症例4 上顎前突(アングルⅡ級1類)(11歳女性)
症例4、5はOver jet 15mmの出っ歯(上顎前突)を治療したものである。どちらも上下左右の4番を抜歯して、同様な治療方法でほぼ同じ治療期間がかかっている。しかし側貌の改善に著しい違いがある。ではこの違いはなぜ起こったのだろうか。それは治療開始時期が違うことにある。すなわち症例4では下顎の成長を治療のいわば『フォロー(追い風)』にしているからで、それに対し症例5では年齢的に下顎の成長がまったくない。

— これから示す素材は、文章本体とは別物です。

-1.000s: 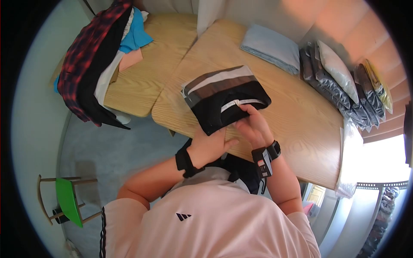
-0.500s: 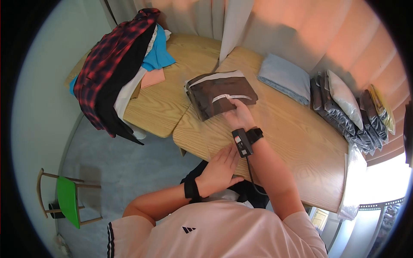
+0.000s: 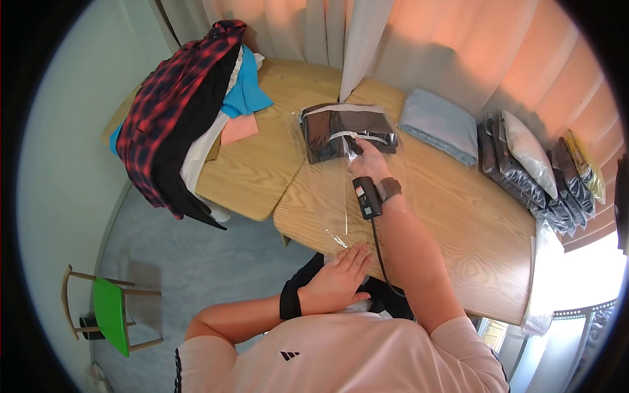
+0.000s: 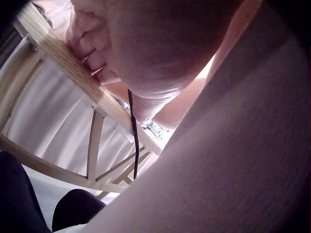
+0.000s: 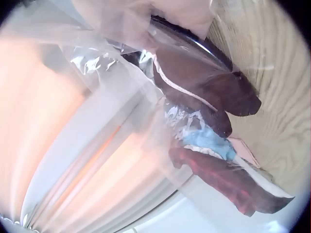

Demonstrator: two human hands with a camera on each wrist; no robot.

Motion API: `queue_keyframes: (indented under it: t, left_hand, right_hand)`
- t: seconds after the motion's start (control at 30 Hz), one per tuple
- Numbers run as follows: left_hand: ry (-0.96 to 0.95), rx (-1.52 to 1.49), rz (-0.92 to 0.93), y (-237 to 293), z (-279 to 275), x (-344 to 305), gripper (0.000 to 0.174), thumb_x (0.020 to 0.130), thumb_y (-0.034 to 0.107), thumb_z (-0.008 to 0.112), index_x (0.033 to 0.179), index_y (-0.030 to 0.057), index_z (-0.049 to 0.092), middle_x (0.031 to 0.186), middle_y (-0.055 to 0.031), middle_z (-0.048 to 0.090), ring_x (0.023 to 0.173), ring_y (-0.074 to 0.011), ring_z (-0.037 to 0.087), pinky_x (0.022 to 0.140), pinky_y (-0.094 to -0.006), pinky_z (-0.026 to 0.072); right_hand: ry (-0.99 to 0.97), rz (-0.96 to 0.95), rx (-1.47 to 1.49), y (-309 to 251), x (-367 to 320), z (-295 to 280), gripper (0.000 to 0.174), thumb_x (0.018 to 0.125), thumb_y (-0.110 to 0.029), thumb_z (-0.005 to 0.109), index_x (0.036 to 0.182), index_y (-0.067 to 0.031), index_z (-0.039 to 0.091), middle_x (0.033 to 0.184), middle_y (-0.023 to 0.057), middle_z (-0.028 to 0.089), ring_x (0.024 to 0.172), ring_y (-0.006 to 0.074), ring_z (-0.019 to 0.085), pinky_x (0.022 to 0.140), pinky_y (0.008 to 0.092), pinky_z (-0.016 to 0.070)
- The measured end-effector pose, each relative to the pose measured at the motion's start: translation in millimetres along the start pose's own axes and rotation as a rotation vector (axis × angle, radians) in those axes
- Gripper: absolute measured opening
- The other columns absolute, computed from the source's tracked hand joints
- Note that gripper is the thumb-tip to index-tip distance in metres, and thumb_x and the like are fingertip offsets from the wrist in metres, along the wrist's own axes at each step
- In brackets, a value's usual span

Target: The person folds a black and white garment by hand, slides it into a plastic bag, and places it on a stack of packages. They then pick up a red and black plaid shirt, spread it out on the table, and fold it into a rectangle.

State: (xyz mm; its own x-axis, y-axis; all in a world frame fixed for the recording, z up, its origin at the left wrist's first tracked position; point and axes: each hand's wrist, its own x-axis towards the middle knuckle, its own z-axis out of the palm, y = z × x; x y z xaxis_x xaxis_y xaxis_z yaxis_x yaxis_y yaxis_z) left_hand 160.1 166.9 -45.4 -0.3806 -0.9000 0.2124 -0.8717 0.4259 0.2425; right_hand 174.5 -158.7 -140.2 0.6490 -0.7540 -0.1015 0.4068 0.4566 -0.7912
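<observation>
A folded dark brown garment (image 3: 319, 137) with a pale stripe and a light neckband lies on the wooden table (image 3: 432, 216), inside a clear plastic bag (image 3: 333, 196). My right hand (image 3: 371, 162) reaches into the bag and grips the garment at its neckband, thumb on top. In the right wrist view the bag's film partly veils the garment (image 5: 194, 73). At the near table edge my left hand (image 3: 336, 283) lies with straight fingers on the open end of the bag. Seen from below in the left wrist view, the left hand (image 4: 141, 48) rests over the table edge.
A folded light-blue cloth (image 3: 440, 124) lies at the back. Right of it are several bagged garments (image 3: 514, 173) in stacks, and more clear film (image 3: 544, 275) hangs at the right edge. Loose clothes, with a red plaid shirt (image 3: 167, 118) on top, heap at left. A cable (image 3: 380, 255) trails from my right wrist.
My right hand has pushed the garment away from me into the bag. The left hand has come off the garment's near edge and moved back to the table edge.
</observation>
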Motion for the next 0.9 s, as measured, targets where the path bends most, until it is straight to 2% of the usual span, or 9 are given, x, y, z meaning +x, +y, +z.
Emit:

横顔の美しさはその患者の一生を左右してしまうこともあり、治療開始時期によって治療結果に差が出ることを強く強く認識してもらいたい。
症例5 上顎前突(叢生を伴うアングルⅡ級1類)(18歳女性)
症例4、5はOver jet 15mmの出っ歯(上顎前突)を治療したものである。どちらも上下左右の4番を抜歯して、同様な治療方法でほぼ同じ治療期間がかかっている。しかし側貌の改善に著しい違いがある。ではこの違いはなぜ起こったのだろうか。それは治療開始時期が違うことにある。すなわち症例4では下顎の成長を治療のいわば『フォロー(追い風)』にしているからで、それに対し症例5では年齢的に下顎の成長がまったくない。横顔の美しさはその患者の一生を左右してしまうこともあり、治療開始時期によって治療結果に差が出ることを強く強く認識してもらいたい。